Cyclists often face tricky conditions when riding out on the road, as huge steel constructions fly past us at eye watering speeds and occasionally even collide into us.
Cyclists Down Under will soon be getting a helping hand with the treacherous conditions though as advocacy group, Bicycle Queensland, have set up a hotline for riders to call if they have been involved in a collision or have experienced near-misses, myGC reports.
The “24/7 psychological debrief service” aims to boost the range of support that riders can rely upon.
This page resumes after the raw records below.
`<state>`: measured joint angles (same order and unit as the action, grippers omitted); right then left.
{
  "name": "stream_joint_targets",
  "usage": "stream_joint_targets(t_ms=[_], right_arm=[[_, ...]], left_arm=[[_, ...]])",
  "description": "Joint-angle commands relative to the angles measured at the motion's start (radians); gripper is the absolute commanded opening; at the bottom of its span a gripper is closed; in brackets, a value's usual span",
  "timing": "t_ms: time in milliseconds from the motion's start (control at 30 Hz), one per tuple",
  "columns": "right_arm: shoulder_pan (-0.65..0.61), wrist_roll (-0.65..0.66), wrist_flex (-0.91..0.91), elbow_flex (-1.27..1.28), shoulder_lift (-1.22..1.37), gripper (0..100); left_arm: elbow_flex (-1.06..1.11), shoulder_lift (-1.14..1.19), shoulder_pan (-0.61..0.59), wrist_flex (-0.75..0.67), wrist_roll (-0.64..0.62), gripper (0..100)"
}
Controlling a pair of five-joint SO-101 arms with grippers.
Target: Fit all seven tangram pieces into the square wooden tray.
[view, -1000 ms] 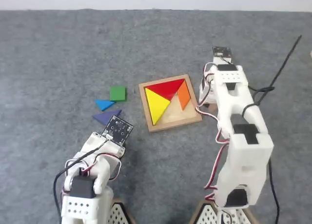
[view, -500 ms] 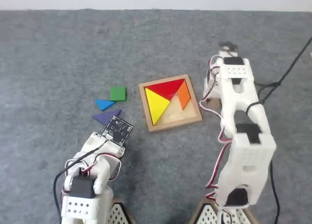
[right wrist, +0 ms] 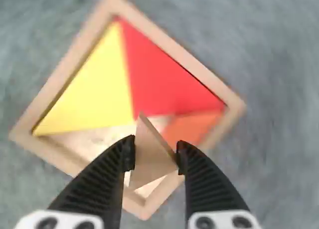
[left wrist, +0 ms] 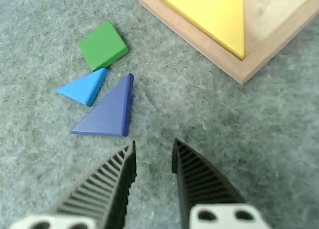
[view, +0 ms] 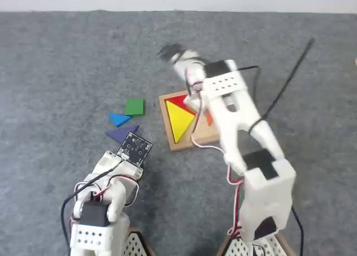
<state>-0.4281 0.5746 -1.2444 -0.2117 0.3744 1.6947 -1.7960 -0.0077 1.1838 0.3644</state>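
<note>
The right claw (right wrist: pixel 153 148) is pinching a pale brown wooden triangle (right wrist: pixel 148 136). The square wooden tray (right wrist: pixel 62 64) is lying beneath it, probably so the piece drops into the bare part. The left claw (left wrist: pixel 153 148), slightly open and empty, is hovering with the dark blue triangle (left wrist: pixel 109 112) just ahead.

The left arm (view: pixel 114 197) and right arm (view: pixel 234 108) show white shells, black servo blocks, loose red-and-black cables, and black ribbed fingers (left wrist: pixel 199 181).
</note>
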Motion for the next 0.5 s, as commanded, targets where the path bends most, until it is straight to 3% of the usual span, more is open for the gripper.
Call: stream_joint_targets(t_ms=[0,167,367,467], right_arm=[[-0.064,0.387,-0.054,-0.140,0.071,3.4],[-0.079,0.562,-0.120,-0.258,0.180,5.0],[-0.074,0.486,-0.125,-0.315,0.260,25.9],[-0.074,0.482,-0.122,-0.334,0.262,30.0]], left_arm=[[-0.010,-0.012,-0.008,0.009,-0.009,12],[-0.010,-0.012,-0.008,0.009,-0.009,12],[-0.010,-0.012,-0.006,0.009,-0.009,12],[-0.010,-0.012,-0.005,0.009,-0.009,12]])
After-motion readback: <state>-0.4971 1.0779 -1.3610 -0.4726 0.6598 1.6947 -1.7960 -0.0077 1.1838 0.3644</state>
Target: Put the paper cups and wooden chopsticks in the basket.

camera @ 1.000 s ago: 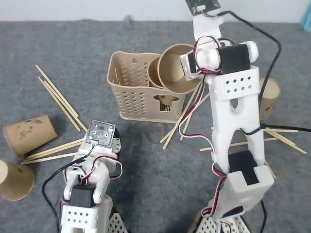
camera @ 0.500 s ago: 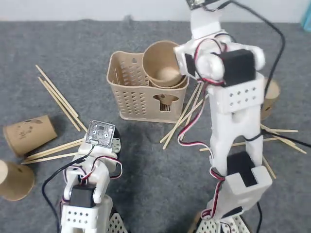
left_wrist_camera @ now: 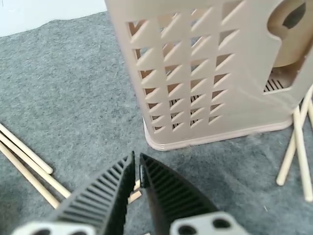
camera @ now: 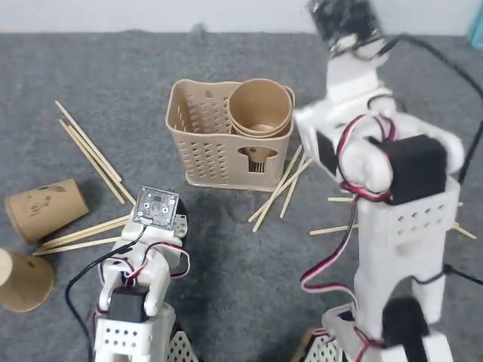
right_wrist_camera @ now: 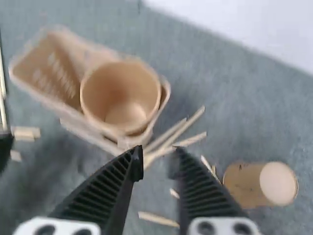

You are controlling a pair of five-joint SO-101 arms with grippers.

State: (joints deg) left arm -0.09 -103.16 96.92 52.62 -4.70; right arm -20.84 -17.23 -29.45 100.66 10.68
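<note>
Paper cups [camera: 260, 113] sit nested in the basket [camera: 198, 143]. Right end effector [right_wrist_camera: 159, 155] — spread, empty — hangs well above; a loose cup [right_wrist_camera: 258, 183] lies sideways beyond the chopsticks [right_wrist_camera: 176, 129], judged nearest this arm.

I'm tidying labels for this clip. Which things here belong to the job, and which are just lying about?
Job:
basket
stacked cups inside it
cup on its side
cup beside it
third loose cup
scattered chopsticks

Lying about:
grey carpet
white wall
</note>
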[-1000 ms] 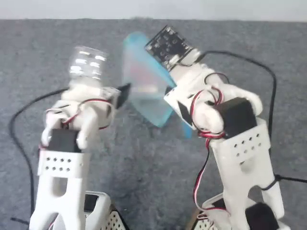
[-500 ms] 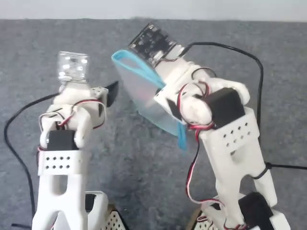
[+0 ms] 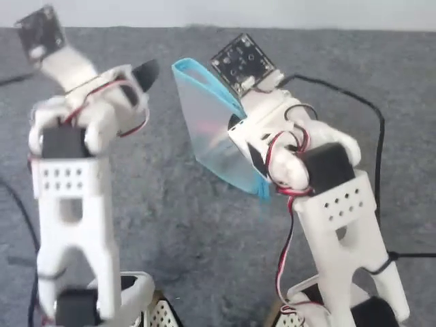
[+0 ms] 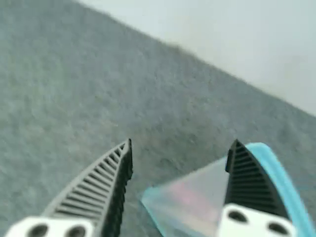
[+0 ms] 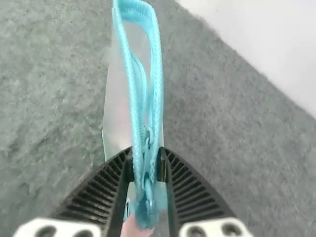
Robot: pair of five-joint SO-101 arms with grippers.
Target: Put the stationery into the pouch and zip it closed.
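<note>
A clear pouch (image 3: 211,133) with a light blue zipper edge hangs above the grey table, held up by my right gripper (image 3: 240,129). In the right wrist view the black jaws of the right gripper (image 5: 146,163) are shut on the blue zipper band of the pouch (image 5: 133,94), near the zipper pull. My left gripper (image 3: 146,71) is raised to the left of the pouch, apart from it. In the left wrist view the left gripper (image 4: 180,148) is open with nothing between its fingers, and the pouch (image 4: 192,202) lies beyond it. Something pinkish shows faintly through the clear wall.
Grey carpet-like table surface (image 3: 177,225) lies under both arms. Black cables (image 3: 371,102) run behind the right arm. A pale wall (image 3: 272,12) borders the table's far edge.
The left arm has lifted and swung back to the left, away from the pouch. The right arm shifted slightly right, still holding the pouch up.
</note>
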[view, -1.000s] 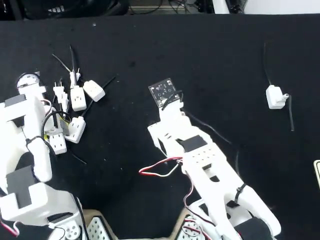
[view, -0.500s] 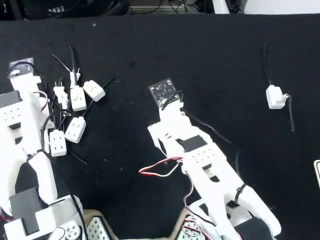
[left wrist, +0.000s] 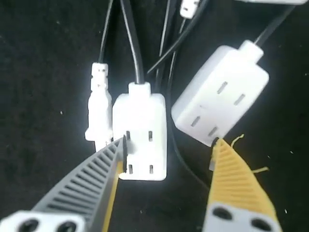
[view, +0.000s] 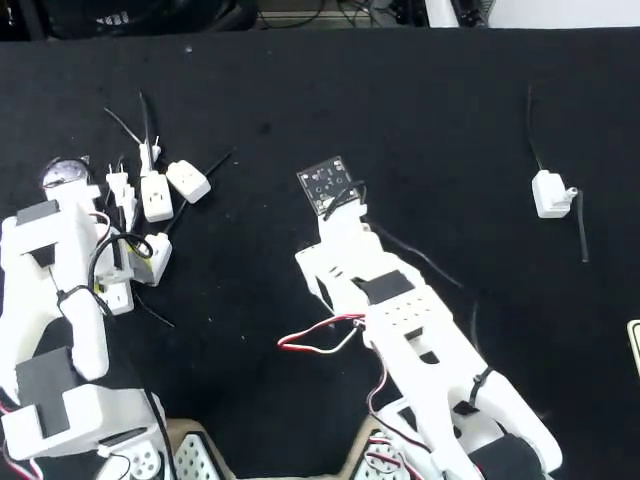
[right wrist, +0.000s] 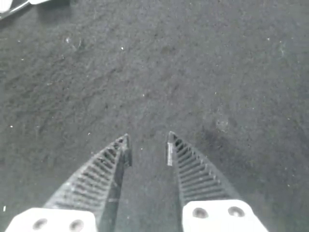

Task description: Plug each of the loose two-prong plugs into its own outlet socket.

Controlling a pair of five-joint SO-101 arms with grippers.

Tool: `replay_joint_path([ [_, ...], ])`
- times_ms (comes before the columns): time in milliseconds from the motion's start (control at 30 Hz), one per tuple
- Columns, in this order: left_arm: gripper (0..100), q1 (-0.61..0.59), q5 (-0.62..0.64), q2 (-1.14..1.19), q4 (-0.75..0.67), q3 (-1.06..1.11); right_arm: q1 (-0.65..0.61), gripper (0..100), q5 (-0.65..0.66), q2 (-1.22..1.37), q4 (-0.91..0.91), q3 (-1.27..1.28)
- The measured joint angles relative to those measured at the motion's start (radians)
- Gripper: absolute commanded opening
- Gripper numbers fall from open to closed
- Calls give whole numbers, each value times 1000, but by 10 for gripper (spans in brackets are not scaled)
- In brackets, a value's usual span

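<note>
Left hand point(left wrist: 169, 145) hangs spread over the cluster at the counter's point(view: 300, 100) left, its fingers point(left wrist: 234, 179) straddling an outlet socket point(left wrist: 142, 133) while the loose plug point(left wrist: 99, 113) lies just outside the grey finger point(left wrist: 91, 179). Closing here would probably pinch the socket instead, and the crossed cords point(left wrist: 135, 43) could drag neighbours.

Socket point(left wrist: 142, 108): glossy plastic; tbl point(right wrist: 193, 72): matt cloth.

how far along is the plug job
Done: nothing confirmed; the straight socket block and the tilted socket block both show empty slots. In hand: nothing held; the left gripper is open over the straight one, a loose plug beside it. The right gripper is open above bare table. Left: apparently every plug, plus the white piece off alone.
</note>
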Motion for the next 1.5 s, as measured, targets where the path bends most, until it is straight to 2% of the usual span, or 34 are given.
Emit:
replay_joint_path([
  [300, 287, -63, -8, 26, -29, -2, 0, 106, 0, 0, 0, 0],
  [367, 287, -81, -41, 29, -29, -2, 0, 106, 0, 0, 0, 0],
  [733, 287, -91, -92, 41, -32, -21, 0, 106, 0, 0, 0, 0],
  [1100, 287, -100, -92, 48, 98, -100, 0, 106, 0, 0, 0, 0],
  [1300, 287, -100, -95, 51, 91, -98, 0, 106, 0, 0, 0, 0],
  [1500, 287, -103, -98, 51, -2, -34, 0, 106, 0, 0, 0, 0],
])
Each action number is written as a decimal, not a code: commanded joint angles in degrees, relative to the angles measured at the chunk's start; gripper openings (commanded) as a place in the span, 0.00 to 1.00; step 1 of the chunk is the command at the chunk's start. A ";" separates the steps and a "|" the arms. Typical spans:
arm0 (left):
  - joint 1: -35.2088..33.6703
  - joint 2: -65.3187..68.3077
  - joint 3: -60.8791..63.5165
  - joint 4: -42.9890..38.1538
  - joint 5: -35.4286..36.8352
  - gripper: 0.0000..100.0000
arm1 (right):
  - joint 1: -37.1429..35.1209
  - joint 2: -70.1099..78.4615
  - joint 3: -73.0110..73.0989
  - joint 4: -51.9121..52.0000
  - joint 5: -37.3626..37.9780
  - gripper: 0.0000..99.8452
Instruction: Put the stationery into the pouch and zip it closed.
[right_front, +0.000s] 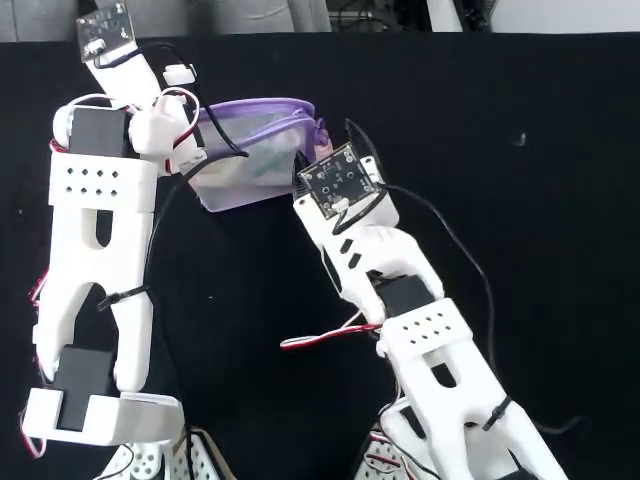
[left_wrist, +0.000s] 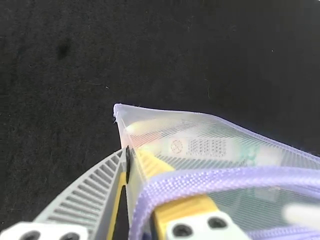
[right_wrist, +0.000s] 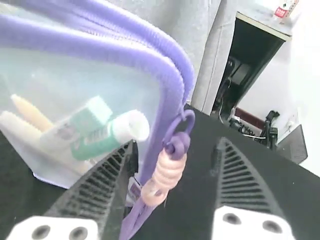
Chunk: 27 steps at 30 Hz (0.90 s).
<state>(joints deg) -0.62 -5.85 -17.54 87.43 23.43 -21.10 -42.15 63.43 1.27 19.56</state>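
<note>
With the stationery (right_wrist: 95, 132) inside the pouch (right_front: 250, 170) on the desk (right_front: 520, 250), zipping seemed the step in hand. My left jaws clamped its end; my right jaws stood apart around the zip pull (right_wrist: 167, 172), which they should pinch next

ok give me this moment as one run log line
left jaws: shut on pouch edge | right jaws: open, straddling zip pull | stationery: inside pouch | zip: state unclear
</note>
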 joint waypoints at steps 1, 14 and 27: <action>-1.27 -0.88 -0.04 -0.09 0.00 0.03 | 0.62 2.24 -1.54 -2.11 -0.18 0.14; -1.27 -0.88 -0.04 -0.09 0.00 0.03 | 3.78 10.86 -6.11 -2.37 -0.35 0.12; -1.19 -0.79 -0.04 -0.18 0.00 0.03 | 3.69 1.01 -2.24 -2.02 -0.44 0.12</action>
<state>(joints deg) -0.70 -5.85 -17.54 87.43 23.43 -18.29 -36.44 61.14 0.13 19.56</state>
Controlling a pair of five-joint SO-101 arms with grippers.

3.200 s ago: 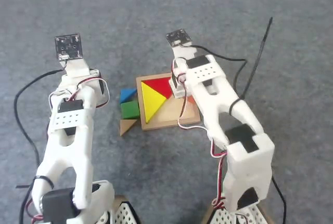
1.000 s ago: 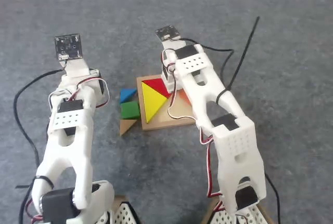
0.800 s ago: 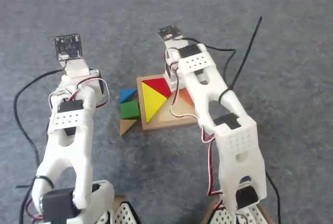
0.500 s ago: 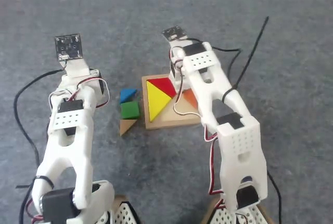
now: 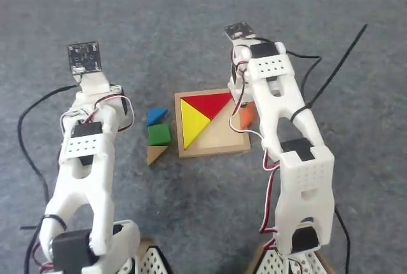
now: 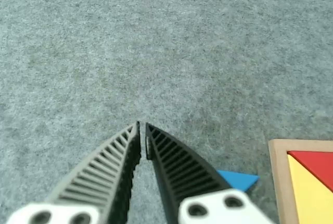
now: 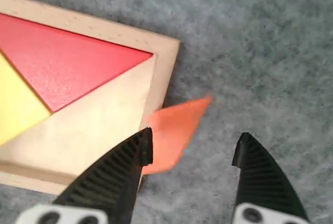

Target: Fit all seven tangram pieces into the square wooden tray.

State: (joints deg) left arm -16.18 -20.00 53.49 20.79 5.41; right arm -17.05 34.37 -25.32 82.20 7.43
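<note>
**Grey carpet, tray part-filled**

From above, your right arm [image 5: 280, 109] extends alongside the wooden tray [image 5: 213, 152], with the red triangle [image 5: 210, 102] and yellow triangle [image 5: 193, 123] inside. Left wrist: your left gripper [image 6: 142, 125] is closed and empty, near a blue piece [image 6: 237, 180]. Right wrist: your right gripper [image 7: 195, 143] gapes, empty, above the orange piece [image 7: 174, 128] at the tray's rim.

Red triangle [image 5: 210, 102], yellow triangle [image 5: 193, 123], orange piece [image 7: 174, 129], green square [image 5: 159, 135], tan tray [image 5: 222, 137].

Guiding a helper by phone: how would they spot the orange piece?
On the grey carpet, find the square wooden tray. At its edge by the right gripper, the orange piece lies partly over the rim, partly over carpet. It alone is orange and straddles the rim; the red triangle and yellow triangle sit inside.
</note>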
CEO of Bicycle Queensland, Anne Savage, said “The mental health and wellbeing of riders is often overlooked following road incidents.
“Riders commonly experience psychological distress and anxiety after an accident or near miss.
“This service will provide cyclists with the opportunity to process any distress and psychological trauma by connecting with experts who understand the immediate and ongoing impacts of a traumatic experience.”
The service will be available to Bicycle Queensland’s 18,000 members who not only reside in the Queensland state but around the country.
Riders can call the service which is being provided by critical incident assistance providers, OAS. The incident debrief will comprise of a consultation of up to 60 minutes and where select riders will be referred to specialists.
“The incident debrief service will help cyclists identify strategies for increasing post-incident coping and recovery, and could also be useful in enhancing future riding ability by building mental strength,” Ms Savage said.
Any member who had been in an accident or near-miss could use the service in the two weeks following, helping curtail any chance of the rider developing post-traumatic stress disorder. Not only will it give riders a chance to talk things through but they say it will also help riders build a stronger bill of mental health.
“We’ve developed the service in response to the overwhelming evidence that many of our members would benefit from the opportunity to debrief with a qualified psychologist in the aftermath of an accident or near miss.